Once upon a time a poor man wished for riches. When he woke the next day he found a small leather sack on his doorstep. When he picked it up he heard a voice whisper, "inside this sack you will find a coin. Take the coin and another will appear. Take as many as you wish. But you may spend none of them until you throw the sack in the river where it will turn into a fish."
The man opened the sack and saw that inside was one gold coin. He removed the coin and looked in the sack again to see another gold coin appear. He spent all day and all night reaching into the sack and removing the coin that was there. The next morning he had filled a sack with gold coins. He was also hungry and with no food in the house and not yet wanting to throw away the sack so he could spend the coins he had retrieved thus far, he went into the street to beg. With what he was given he bought bread, returned to his house and continued to draw coins from the sack. Soon he had several bags filled with gold coins. The next day, waking hungry, he took the magical sack down to the river. But he couldn't bring himself to throw the sack away. He returned home, placed the sack on his table, and then went into the street to beg. And so it went. Day after day he drew coins from the sack and whenever he brought the sack to the river he was unwilling to let it go.
Many years later he died. And when people came to bury him they found his house filled with gold coins but not a scrap of food to be found anywhere.

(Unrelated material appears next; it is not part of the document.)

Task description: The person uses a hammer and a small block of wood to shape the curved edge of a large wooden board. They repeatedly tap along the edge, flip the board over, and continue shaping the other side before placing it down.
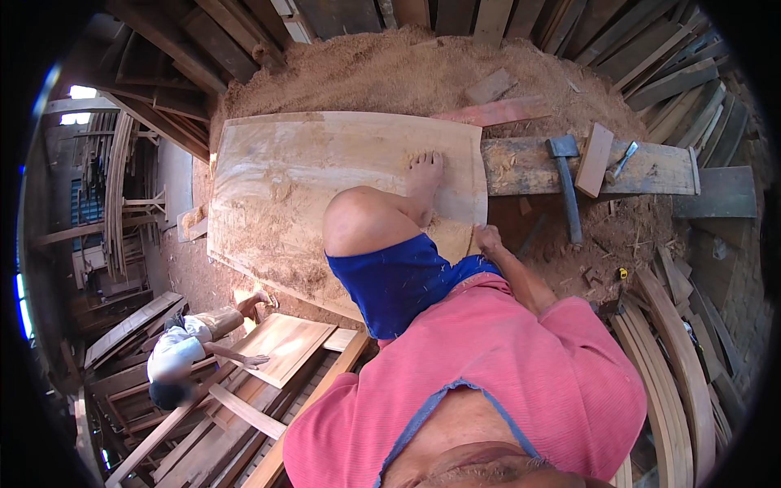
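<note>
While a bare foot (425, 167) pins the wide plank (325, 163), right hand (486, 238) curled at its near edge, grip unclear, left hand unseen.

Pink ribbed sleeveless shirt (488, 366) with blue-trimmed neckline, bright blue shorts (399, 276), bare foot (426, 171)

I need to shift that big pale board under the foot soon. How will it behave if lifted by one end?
The board looks wide and thin, so it would probably flex a little and feel heavy. Sawdust on it may make it slippery. A foot pins it now, and the right hand rests at its edge.
</note>
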Demonstrator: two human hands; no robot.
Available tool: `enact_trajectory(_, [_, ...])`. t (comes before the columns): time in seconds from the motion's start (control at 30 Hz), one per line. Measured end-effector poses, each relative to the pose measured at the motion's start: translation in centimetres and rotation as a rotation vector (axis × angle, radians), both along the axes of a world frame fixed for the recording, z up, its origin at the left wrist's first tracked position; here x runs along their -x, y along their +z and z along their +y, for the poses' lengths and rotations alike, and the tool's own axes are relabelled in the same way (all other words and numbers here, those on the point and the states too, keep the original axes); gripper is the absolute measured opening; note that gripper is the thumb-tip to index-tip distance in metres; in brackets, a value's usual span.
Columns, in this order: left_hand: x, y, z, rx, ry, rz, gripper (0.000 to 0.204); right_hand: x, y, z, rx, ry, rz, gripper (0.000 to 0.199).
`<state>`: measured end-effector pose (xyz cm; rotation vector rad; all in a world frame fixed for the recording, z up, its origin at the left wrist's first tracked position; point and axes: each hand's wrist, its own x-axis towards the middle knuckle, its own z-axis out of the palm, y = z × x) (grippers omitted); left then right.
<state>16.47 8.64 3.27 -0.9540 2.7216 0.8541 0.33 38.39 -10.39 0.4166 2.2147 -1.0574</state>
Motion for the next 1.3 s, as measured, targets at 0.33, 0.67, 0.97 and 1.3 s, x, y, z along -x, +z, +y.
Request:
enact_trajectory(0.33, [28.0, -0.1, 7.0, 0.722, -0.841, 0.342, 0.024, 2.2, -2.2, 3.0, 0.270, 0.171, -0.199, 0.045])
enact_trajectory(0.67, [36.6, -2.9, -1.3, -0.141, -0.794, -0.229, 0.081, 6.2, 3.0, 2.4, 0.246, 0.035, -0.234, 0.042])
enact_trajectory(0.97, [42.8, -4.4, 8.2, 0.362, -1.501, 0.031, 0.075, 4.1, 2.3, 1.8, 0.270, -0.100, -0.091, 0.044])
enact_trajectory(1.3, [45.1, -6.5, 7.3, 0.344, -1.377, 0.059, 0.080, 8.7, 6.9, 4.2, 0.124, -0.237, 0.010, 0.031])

How many of us hoard our gifts and beg to eat? I fear that i am guilty of this. It is especially hard, and therefore all the more important, to remember the magic of gifts when what is needed is rent money. There is such abundance all around us and yet we are dismally bad when it comes to sharing such abundance equitably. Folktales are replete with treasure, magic tables that set themselves with feasts, magic bags that fill themselves with money, magic helpers who always have the right word, deed, tool. But such things always require that something be given in advance or in return - from a kind gesture to a helping hand. The gift always has to keep moving. When the gift stops moving it dies. And so it is with stories. Every story i have ever learned has felt to me like a gift. And they are gifts. And i delight in passing on these gifts. Even while i struggle, like so many of us, to pay the rent.